Waktu menjelang akhir term 4 cici di year 7, si cici mendapat tugas sekolah untuk mata pelajaran Social Study. Dia harus membuat sebuah tulisan yang di tujukan buat para orang tua. Tulisannya boleh mengenai segala macam hal yang di hadapi di saat dewasa atau berumah tangga.
"Aku mau membuat tulisan tentang TRUST daddy" kata dia ke saya. Sebelumnya sih dia mau menulis mengenai kenapa banyak suami istri yang pada bercerai, tapi karena saya tidak bisa bantu dia mengenai masalah perceraian...makanya saya sarankan menuliskan tentang hal lainnya.

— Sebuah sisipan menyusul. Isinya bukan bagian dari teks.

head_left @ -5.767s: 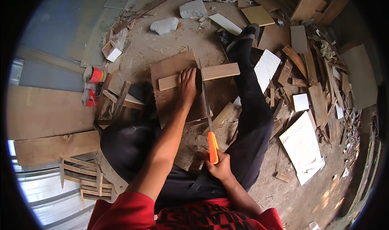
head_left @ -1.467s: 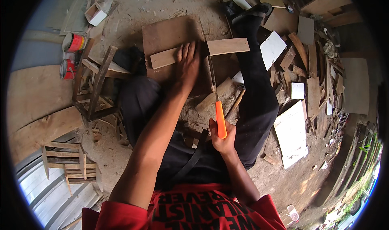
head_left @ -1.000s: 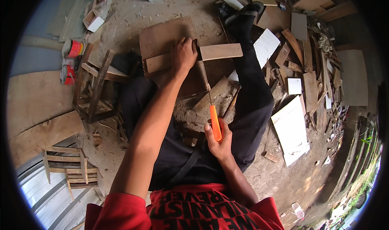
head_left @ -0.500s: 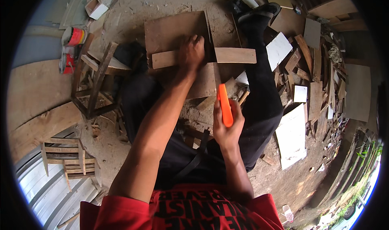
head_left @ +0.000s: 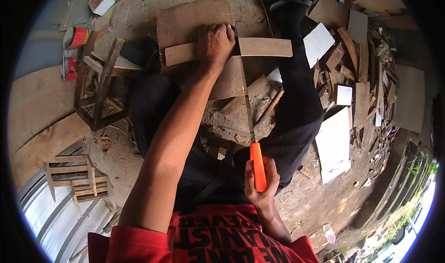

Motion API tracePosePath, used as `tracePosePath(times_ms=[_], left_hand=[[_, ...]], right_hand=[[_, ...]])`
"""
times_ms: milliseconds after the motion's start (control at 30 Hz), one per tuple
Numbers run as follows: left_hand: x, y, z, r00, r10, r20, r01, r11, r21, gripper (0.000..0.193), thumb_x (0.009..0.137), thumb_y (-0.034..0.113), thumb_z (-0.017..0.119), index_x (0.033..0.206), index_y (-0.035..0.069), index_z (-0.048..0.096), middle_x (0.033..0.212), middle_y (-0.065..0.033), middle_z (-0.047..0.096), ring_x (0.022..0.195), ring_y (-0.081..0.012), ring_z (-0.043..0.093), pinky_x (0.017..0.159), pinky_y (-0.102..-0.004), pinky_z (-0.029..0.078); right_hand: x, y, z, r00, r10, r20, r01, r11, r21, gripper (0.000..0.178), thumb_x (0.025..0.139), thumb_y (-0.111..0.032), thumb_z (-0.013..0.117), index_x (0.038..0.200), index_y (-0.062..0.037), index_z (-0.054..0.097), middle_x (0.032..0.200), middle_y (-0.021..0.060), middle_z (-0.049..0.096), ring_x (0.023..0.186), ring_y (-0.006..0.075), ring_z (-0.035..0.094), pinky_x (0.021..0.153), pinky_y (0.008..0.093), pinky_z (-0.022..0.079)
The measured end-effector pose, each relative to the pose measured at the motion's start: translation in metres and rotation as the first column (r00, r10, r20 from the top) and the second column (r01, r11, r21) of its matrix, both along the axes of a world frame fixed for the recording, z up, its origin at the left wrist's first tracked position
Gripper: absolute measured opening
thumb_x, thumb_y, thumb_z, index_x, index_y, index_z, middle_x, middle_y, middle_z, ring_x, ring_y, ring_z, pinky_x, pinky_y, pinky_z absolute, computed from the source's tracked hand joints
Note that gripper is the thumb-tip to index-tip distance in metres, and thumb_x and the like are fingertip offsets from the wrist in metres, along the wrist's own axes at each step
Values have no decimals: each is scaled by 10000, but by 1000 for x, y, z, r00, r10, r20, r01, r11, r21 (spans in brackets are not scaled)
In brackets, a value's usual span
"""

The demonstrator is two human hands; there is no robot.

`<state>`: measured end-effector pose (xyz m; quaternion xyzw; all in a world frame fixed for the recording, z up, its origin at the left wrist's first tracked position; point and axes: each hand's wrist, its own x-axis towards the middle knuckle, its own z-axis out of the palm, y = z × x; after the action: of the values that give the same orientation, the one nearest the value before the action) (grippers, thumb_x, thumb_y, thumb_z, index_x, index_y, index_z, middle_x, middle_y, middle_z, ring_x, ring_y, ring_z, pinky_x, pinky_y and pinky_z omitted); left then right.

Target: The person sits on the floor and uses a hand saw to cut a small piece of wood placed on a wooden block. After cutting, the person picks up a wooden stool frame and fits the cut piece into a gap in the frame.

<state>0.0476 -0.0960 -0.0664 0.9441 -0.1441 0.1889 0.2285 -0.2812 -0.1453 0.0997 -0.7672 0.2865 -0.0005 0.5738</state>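
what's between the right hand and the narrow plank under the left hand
In the head view, the saw's thin blade runs from the orange handle in the right hand up to the narrow plank; part of the brown board lies there too.

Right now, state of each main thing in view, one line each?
Strip: lying across board, right end past its edge; whether cut through, can't tell.
Board: under strip, partly covered.
Saw: in use position, blade crossing strip.
Left hand: on strip, fingers bent.
Right hand: closed on saw handle.
White box: open.
Scrap wood: loose, heaped.
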Motion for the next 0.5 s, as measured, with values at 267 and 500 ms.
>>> tracePosePath(times_ms=[267,500], left_hand=[[-2,14,-16,995,-66,73,61,995,73,194,901,148,522,889,23,670,1004,-167,699,1048,-368,624,986,-450,470],[-3,4,-2,990,19,-138,-4,994,109,196,876,202,578,836,47,691,933,-151,693,956,-344,633,899,-433,488]], right_hand=[[150,-18,-36,974,42,223,-3,985,-172,218,907,-141,660,976,41,563,716,195,646,609,271,677,574,358,497],[60,-7,-35,985,23,170,-13,998,-56,184,882,-52,667,992,16,536,660,135,620,551,163,649,511,268,456]])
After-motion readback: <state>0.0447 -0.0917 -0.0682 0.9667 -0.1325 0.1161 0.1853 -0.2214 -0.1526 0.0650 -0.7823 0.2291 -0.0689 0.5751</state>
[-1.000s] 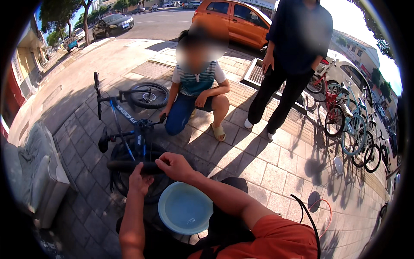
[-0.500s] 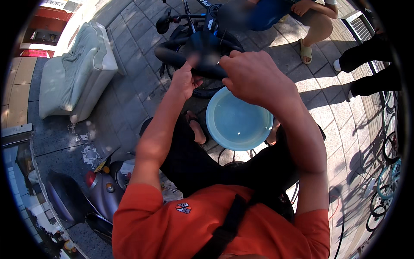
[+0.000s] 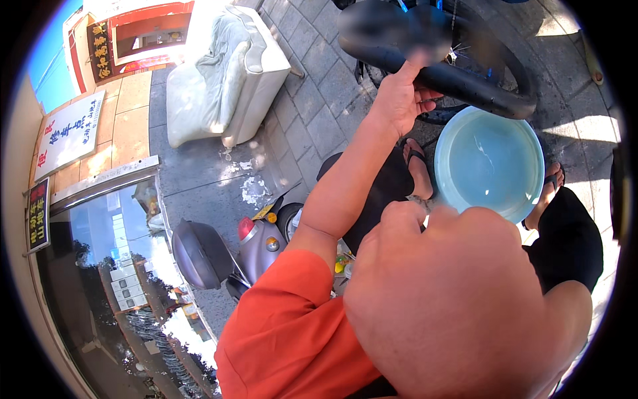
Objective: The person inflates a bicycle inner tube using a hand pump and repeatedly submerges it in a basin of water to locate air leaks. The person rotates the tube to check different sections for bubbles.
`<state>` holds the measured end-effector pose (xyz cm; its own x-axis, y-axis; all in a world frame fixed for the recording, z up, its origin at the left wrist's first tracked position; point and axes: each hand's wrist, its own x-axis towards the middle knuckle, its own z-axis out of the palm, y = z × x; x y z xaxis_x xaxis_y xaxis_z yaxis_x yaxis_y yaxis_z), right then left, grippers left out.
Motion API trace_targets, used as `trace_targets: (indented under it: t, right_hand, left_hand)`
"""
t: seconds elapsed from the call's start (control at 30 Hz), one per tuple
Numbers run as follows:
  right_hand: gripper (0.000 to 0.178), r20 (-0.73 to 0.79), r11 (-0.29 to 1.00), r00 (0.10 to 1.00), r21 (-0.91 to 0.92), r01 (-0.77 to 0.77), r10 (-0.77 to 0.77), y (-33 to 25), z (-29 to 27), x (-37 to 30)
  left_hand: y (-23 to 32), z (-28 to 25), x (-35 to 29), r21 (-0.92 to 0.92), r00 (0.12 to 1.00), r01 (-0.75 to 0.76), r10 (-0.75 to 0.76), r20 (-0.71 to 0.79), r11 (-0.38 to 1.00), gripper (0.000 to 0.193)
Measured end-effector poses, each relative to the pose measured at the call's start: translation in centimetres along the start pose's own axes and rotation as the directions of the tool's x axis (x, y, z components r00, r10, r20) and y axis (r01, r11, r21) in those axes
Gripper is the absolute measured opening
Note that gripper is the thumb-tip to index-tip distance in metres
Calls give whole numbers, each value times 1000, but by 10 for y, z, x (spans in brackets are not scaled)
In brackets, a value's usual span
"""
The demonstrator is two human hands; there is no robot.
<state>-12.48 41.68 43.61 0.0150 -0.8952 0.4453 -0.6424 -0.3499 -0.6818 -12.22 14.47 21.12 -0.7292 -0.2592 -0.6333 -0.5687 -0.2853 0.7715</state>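
Note:
A fat, smooth black inner tube [image 3: 475, 88] hangs over the far edge of a light-blue basin [image 3: 458, 143], which appears to hold water. My left hand [image 3: 402, 100] grips the tube's near side, thumb on top and fingers curled underneath. Very close to the camera, my right hand [image 3: 445, 286] is raised off the tube with its fingers curled in. The back of that hand hides whatever it may hold. My feet in dark sandals [image 3: 415, 159] stand on either side of the basin.
Behind the tube is a bicycle wheel with spokes [image 3: 455, 53], partly blurred. A pale worn armchair [image 3: 219, 86] stands at the left. Nearer on that side is a purple-grey scooter [image 3: 259, 246], beside a glass shopfront [image 3: 126, 266]. Paving stones [image 3: 302, 123] cover the ground.
My right hand has left the tube and risen toward the camera. The view has swung left, so the basin and tube appear farther right. My left hand keeps its hold.

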Motion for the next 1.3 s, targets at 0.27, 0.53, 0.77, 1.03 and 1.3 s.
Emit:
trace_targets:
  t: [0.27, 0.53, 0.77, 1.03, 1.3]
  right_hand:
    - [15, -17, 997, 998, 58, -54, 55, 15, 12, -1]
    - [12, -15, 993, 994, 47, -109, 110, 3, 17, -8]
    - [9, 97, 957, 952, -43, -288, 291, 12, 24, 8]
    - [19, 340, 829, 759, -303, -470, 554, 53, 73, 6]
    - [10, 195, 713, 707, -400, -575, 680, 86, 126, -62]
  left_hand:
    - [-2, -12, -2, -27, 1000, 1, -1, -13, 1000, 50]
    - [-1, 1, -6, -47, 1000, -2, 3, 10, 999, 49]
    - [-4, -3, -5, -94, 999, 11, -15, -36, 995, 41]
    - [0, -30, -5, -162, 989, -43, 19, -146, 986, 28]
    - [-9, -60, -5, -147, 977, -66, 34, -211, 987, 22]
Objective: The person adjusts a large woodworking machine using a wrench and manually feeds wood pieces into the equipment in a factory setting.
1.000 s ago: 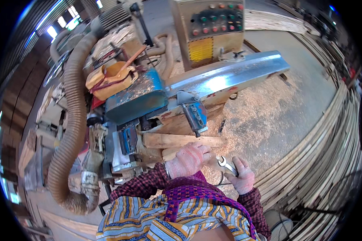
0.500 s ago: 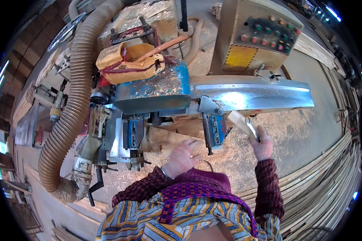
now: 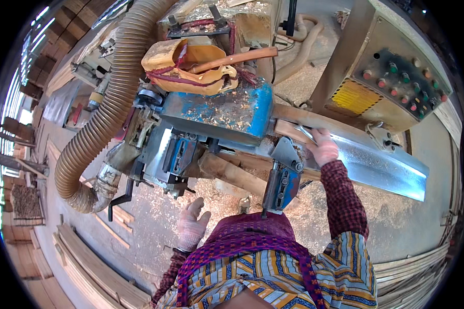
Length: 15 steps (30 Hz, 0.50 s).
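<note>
My right hand, in a pale work glove, is closed on a silver metal wrench above the steel bed of a woodworking machine. A short wooden strip lies along the bed under the wrench, one end towards the blue cover; whether the fingers also grip it is hidden. Below and left of the machine, my gloved left hand hangs with its fingers apart, holding nothing. A blue bracket with a bolt stands between my body and the bed.
A ribbed hose curves down on the left, near a black crank handle. On the cover sits a cut-open yellow container with a wooden-handled tool. A control box stands far right. Long boards lie lower left; shavings litter the floor.
My right hand has moved forward over the bed, bringing the wrench and wooden strip there. My left hand has drawn back left from beside the board under the machine. The view has shifted and turned.
</note>
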Available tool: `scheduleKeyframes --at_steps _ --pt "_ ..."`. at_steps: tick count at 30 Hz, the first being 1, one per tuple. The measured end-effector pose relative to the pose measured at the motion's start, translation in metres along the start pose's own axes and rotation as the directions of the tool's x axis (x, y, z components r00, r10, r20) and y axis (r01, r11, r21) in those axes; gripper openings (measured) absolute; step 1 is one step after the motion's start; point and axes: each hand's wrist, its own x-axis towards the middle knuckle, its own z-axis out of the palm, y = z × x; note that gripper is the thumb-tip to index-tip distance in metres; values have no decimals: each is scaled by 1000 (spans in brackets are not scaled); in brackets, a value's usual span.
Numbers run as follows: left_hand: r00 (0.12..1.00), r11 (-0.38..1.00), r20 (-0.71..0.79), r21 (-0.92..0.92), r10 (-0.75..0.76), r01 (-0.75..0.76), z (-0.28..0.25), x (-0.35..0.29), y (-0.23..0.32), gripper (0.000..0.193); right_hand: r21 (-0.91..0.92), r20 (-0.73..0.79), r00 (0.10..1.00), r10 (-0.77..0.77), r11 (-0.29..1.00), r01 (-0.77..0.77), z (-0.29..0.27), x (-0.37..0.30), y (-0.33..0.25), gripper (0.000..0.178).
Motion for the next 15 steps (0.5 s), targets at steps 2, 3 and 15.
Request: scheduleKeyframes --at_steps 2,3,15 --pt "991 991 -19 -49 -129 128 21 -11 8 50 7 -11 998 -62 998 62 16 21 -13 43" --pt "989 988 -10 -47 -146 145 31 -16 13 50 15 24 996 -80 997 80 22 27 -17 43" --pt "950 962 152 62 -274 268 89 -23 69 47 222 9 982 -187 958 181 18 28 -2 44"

"Apa saja sih karakter daddy??" tanya dia ke saya. "Kamu kan anak daddy, masa gak tau karakter daddynya??" tanya saya ke dia. "Nanti kalau daddy yang bilang malah daddy sebut yang bagus-bagusnya saja lho" ledek saya ke dia. "Cheeky" jawaban pertama untuk pertanyaan dia mengenai karakter daddynya. "That's me" jawab saya. Setelah mendapat semua karakter saya dan maminya menurut versi cici, selanjutnya dia mengintrogasi mengenai asal mula hubungan kami.

"Mami mah dulu ada boyfriend, gak kayak daddy kamu tuh" si mami memulai memberi statemen kepada cici. "Hahhh!!!" si cici keheranan. "Jadi dulu ada kemungkinan mami gak jadi sama daddy??" tanya dia lagi yang masih kebingungan. "Lah kenapa...kan semua orang punya kehidupan, that's normal" si mami menjawab. "Nah makanya daddy yang milih mami kamu supaya bisa ada cici dan boy" saya ikut menimpali perbincangan mereka. "Terus kenapa bisa jadian sama daddy??" tanya cici lagi. "Wahhh mulai deh nyelanya bakal keluar mendengar pertanyaan ini" kata saya ke mami sebelum si mami menjawab.

"Dulu mami sama daddy cuma teman saja ci, tapi karena sering bersama dan saling melengkapi, saling bantu dan fun sama-sama makanya bisa klop deh" saya sedikit menjelaskan. "Tapi sebelum kita komitmen, mami minta bantuan Tuhan untuk memberi yang terbaik...makanya di kasih daddy deh" si cemen mulai lagi nyelanya. "Dulu daddy juga lagi mencoba membina hubungan dengan seseorang...tapi dianya jauh di luar kota dan selalu bertele-tele dalam berkomitmen, makanya ada mami yang dekat dan lebih berprospek cerah, maka jadilah daddy sama mami kamu" saya menjelaskan versi saya juga. "Intinya sih daddy sama mami, trust sama God untuk di kasih yang terbaik dan bisa saling melengkapi" tambah saya yang kali ini lebih serius.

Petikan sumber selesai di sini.